The density of water at a depth where pressure is 80.0 atm is, given that its density at the surface is $1.03\times {10}^3 \mathrm{kg} {\mathrm{m}}^{-3}$

(Compressibility of water=45.8×10^–11Pa^–1) 

 

Given,

$\mathrm{p}=80.0\mathrm{atm}=80.0\times 1.013\times {10}^5\mathrm{Pa}$

$\mathrm{compressibility}, \frac{1}{\mathrm{B}}=45.8\times {10}^{-11}{\mathrm{Pa}}^{-1}$

$\mathrm{\rho }=1.03\times {10}^3{\mathrm{kgm}}^{-3}$

Let ρ' represent the water's density at a particular depth.
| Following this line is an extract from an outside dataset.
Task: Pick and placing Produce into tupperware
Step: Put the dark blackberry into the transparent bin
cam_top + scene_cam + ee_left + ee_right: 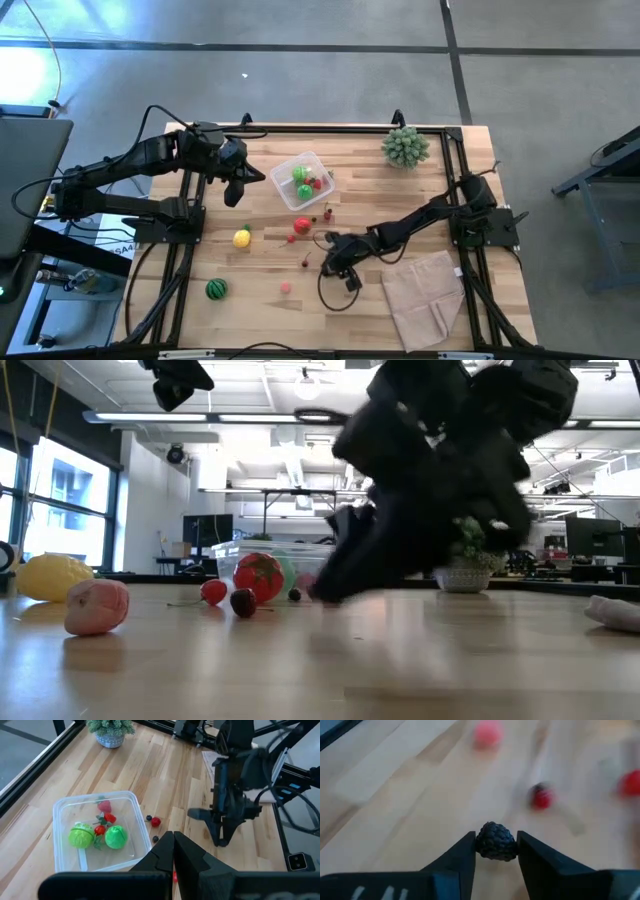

If volumes V and V' of a specific mass M of ocean water are present at the surface and at a particular depth, then

$\mathrm{V}=\frac{\mathrm{M}}{\mathrm{\rho }}$

$\mathrm{V}\text{'}=\frac{\mathrm{M}}{\mathrm{\rho }\text{'}}$

$$\begin{gathered} \mathrm{Change} \mathrm{in} \mathrm{volume}, \\ \mathrm{\Delta V}=\mathrm{V}-\mathrm{V}\text{'}=\mathrm{M}\left(\frac{1}{\mathrm{\rho }}-\frac{1}{\mathrm{\rho }\text{'}}\right) \end{gathered}$$

$$\begin{gathered} \mathrm{Volumetric} \mathrm{strain} \\ \frac{\mathrm{\Delta V}}{\mathrm{V}}=\mathrm{M}\left(\frac{1}{\mathrm{\rho }}-\frac{1}{\mathrm{\rho }\text{'}}\right)\times \frac{\mathrm{\rho }}{\mathrm{M}}=1-\frac{\mathrm{\rho }}{\mathrm{\rho }\text{'}} \end{gathered}$$

$\Rightarrow \frac{\mathrm{\Delta V}}{\mathrm{V}}=1-\frac{1.03\times {10}^3}{\mathrm{\rho }\text{'}}\mathrm{\_\_\_\_\_\_\_\_}\left(1\right)$

Bulk modulus,

$\mathrm{B}=\frac{\mathrm{pV}}{∆\mathrm{V}}\Rightarrow \frac{∆\mathrm{V}}{\mathrm{V}}=\frac{\mathrm{p}}{\mathrm{B}}=(80.0\times 1.013\times {10}^5)\times 45.8\times {10}^{-11}=3.712\times {10}^{-3}$

Substituting in equation 1,

$1-\frac{1.30\times {10}^3}{\mathrm{\rho }\text{'}}=3.712\times {10}^{-3}$

$\mathrm{\rho }\text{'}=\frac{1.30\times {10}^3}{1-3.712\times {10}^{-3}}=1.304\times {10}^3{\mathrm{kgm}}^{-3}$

Hence the correct answer is $1.304\times {10}^3{\mathrm{kgm}}^{-3}.$